Libraries for GPU Hardware utilization –
AI/ ML engineers and data scientists rely on a number of pre-designed libraries to efficiently utilize GPU hardware for compute-intensive workloads. The most popular among these are –
1. CUDA Toolkit: Extensively used for development and deployment of software applications, the CUDA toolkit comes pre-equipped with GPU-accelerated libraries, C/C++/Python tools, and debugging and optimization tools. Furthermore, it allows effortless scaling from single GPU workstation to cloud-based multi-GPU distributed environment.
2. PyTorch: Widely used, open-source ML framework, PyTorch supports NVIDIA’s CUDA-standard GPUs to accelerate compute-intensive workloads to their maximum potential. By using device arguments with PyTorch modules, developers can specify which device to utilize (CPU or GPU), which cores to leverage (CUDA or Tensor), as well as determine the precision and type of GPU-processing.

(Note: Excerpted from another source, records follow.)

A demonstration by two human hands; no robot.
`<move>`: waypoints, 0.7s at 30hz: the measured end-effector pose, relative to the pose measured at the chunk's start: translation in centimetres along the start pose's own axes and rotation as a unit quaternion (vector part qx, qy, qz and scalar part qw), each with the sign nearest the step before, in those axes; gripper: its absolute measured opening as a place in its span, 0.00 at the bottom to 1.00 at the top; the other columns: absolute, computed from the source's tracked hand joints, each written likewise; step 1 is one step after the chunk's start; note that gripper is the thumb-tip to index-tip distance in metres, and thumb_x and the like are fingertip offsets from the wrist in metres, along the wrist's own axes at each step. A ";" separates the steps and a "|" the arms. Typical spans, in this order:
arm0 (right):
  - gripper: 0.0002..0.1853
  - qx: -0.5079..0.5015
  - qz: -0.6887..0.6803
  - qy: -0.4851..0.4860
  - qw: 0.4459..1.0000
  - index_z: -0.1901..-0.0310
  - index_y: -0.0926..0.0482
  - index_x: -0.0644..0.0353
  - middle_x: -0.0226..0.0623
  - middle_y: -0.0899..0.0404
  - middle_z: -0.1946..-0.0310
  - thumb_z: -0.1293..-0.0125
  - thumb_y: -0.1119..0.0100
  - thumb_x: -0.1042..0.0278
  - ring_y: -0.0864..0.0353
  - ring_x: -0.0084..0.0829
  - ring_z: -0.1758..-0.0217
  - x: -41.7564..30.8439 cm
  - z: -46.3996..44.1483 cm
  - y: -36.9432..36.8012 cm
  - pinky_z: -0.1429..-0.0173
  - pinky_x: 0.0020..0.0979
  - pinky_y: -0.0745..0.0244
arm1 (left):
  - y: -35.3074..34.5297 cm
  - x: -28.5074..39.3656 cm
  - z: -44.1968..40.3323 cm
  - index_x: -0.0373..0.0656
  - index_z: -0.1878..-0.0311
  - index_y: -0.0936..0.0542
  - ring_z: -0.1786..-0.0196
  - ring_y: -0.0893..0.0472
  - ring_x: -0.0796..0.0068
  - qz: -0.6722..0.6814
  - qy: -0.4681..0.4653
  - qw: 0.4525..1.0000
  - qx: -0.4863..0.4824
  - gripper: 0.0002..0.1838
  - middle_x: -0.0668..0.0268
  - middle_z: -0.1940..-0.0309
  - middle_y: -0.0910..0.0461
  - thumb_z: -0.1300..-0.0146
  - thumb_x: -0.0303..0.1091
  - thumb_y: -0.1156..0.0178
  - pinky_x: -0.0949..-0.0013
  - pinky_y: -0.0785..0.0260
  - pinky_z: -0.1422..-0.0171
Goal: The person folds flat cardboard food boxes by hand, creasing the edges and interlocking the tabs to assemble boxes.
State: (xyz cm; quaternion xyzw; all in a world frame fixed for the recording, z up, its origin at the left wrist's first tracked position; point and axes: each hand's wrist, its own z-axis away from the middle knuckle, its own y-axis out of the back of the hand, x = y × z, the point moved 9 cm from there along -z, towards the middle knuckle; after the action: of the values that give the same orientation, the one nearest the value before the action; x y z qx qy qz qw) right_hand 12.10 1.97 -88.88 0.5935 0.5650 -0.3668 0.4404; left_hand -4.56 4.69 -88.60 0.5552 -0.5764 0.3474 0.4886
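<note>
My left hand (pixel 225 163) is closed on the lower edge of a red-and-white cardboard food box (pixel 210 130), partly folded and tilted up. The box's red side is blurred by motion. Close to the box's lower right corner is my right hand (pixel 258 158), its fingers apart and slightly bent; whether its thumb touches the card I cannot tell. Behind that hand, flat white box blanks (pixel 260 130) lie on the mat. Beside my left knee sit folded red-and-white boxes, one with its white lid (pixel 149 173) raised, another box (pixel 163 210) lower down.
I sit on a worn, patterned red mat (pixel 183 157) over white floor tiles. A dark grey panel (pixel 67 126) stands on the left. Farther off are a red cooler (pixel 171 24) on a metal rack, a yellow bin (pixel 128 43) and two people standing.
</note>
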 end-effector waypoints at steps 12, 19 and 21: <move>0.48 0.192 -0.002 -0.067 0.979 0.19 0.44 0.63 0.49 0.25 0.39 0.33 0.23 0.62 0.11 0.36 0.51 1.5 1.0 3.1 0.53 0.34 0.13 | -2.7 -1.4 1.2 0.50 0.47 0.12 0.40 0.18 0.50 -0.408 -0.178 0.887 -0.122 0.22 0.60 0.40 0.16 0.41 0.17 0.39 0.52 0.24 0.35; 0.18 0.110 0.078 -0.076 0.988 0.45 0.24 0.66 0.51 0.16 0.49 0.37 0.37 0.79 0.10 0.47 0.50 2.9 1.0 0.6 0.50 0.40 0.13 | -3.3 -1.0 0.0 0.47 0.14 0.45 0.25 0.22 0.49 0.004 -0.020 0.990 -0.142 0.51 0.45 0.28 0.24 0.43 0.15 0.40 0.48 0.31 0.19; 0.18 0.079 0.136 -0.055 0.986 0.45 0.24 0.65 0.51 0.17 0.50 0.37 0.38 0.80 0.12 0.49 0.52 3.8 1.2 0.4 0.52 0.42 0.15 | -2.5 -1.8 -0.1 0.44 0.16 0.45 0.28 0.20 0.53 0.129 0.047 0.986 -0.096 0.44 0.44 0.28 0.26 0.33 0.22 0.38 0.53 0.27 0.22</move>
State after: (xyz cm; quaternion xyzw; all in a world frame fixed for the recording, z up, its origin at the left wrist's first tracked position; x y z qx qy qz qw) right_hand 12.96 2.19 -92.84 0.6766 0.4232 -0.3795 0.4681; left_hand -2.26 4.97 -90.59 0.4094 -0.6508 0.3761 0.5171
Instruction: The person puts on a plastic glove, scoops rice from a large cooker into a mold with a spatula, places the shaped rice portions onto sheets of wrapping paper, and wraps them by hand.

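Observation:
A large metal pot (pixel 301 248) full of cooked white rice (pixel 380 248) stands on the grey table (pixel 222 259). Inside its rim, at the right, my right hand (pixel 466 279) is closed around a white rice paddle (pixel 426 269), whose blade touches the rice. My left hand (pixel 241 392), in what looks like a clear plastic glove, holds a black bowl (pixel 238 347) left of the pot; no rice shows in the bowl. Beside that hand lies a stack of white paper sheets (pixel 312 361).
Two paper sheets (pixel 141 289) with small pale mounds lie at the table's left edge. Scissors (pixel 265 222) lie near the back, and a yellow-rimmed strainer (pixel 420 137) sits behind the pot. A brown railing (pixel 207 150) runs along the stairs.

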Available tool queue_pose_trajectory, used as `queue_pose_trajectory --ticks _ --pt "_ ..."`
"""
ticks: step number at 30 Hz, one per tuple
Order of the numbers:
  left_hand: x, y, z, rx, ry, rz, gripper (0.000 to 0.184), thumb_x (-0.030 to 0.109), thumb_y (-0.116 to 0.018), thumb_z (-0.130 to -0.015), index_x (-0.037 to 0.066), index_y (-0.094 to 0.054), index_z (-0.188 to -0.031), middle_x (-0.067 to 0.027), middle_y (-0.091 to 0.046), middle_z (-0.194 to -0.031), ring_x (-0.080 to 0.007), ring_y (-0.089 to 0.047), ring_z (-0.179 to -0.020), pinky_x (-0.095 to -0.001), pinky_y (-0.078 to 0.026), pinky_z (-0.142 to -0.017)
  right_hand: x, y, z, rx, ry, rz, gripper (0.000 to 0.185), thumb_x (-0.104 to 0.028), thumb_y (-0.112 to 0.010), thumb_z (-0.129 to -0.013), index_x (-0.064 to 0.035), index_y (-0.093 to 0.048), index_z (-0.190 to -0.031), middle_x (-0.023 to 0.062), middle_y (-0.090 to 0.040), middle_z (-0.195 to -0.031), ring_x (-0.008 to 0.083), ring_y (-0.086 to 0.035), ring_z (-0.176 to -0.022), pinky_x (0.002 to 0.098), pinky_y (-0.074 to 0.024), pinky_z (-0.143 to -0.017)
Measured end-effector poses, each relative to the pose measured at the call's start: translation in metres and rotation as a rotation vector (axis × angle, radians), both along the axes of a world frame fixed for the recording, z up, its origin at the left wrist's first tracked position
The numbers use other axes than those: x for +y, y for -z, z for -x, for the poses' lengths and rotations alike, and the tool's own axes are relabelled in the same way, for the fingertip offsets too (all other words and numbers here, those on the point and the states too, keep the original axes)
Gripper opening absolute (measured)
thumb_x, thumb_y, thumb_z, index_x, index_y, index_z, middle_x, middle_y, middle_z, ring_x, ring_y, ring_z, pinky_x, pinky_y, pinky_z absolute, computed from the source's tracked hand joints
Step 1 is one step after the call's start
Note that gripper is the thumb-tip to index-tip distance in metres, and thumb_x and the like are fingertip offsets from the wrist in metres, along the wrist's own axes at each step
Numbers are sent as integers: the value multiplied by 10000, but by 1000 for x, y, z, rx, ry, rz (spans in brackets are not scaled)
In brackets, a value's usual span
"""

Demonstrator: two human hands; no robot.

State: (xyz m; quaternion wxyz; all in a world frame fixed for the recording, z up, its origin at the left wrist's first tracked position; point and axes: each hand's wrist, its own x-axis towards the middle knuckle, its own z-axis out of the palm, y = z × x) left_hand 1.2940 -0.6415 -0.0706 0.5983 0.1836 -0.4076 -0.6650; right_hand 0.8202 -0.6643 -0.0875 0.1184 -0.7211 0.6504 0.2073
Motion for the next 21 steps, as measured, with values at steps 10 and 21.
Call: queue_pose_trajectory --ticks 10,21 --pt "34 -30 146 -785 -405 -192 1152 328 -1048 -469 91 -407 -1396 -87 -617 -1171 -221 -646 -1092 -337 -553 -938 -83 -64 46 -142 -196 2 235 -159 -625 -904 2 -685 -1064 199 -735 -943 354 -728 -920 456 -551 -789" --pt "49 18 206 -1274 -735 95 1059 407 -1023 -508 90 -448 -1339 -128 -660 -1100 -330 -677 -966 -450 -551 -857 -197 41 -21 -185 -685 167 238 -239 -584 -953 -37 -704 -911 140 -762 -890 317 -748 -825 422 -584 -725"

3. TensorFlow: A well-known ML library developed by Google, it allows developers to write code that can split incoming data into smaller fragments and distribute them across multiple GPUs for maximum hardware utilization and processing efficiency.
4. Keras: Python-based open-source software library used for developing and implementing Artificial Neural Networks in Deep Learning applications. It can be utilized across a variety of hardware configurations including single/multiple GPU and TPU.
Instead of investing in expensive GPU hardware, you can also access high-end GPU resources via Cloud services by subscribing to the pay-as-you-go model. This lets you use GPU machines for as long as you require and then turn the financial tap off as soon as your project (AI/ ML training, or financial modelling, or statistical analysis, etc.) is complete. You also need not undergo the headache of configuring the GPU hardware and network cables, nor do you need to invest time and capital in installing air-conditioners etc. to protect your GPUs from overheating.